PURPOSE: To develop and validate an age-stratified nomogram for predicting the risk of voriconazole (VRC) trough concentrations exceeding the safety threshold in pediatric patients with hematologic malignancies (HM). MET...PURPOSE: To develop and validate an age-stratified nomogram for predicting the risk of voriconazole (VRC) trough concentrations exceeding the safety threshold in pediatric patients with hematologic malignancies (HM). METHODS: We retrospectively enrolled pediatric patients with HM who received VRC treatment and underwent therapeutic drug monitoring (TDM) in our hospital, stratifying them by age and randomly assigning them to the training and test cohorts at a ratio of 6:4 and in each stratum.
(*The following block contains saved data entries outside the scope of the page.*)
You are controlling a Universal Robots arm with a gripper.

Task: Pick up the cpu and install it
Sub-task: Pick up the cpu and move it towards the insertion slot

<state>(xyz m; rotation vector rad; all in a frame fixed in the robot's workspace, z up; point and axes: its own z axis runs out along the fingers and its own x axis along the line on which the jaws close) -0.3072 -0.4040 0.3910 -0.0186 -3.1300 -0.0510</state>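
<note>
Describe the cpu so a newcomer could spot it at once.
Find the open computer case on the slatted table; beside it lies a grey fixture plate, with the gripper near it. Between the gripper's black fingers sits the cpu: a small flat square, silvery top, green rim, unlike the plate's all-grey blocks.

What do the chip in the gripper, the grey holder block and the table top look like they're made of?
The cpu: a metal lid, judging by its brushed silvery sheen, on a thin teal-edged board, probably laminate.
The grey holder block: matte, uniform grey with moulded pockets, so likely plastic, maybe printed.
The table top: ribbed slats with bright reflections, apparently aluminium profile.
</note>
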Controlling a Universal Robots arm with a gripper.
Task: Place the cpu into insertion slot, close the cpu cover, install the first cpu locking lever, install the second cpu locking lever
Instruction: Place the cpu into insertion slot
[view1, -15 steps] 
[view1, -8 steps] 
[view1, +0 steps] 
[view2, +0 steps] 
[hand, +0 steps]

We screened the variables by Least Absolute Shrinkage and Selection Operator (LASSO) regression and established age-stratified prediction models using multivariate logistic regression (Models 1 and 2: ≥ and < 11 years, respectively). We evaluated model performance using the area under the receiver operating characteristic curve (AUC) and assessed the clinical net benefit by decision curve analysis. RESULTS: LASSO regression identified C-reactive protein, albumin, and neutropenia as well as blood urea nitrogen and direct bilirubin as independent VRC supratherapeutic concentration-influencing factors in children ≥ and < 11 years, respectively. In the test cohort, Model 1 and 2 AUCs were 0.835 and 0.814, respectively. At a high sensitivity threshold (≥ 95%), the models yielded specificities of 43.75% and 29.76%, which could reduce TDM frequency by 33.70% and 23.41%, respectively. Decision curve analysis showed both models yielded greater clinical net benefit than the "treat-all" or "treat-none" strategies. CONCLUSIONS: The developed age-stratified prediction model could effectively identify pediatric patients with HM at high risk of VRC over-exposure, demonstrating good discrimination and clinical utility, potentially facilitating early risk warning.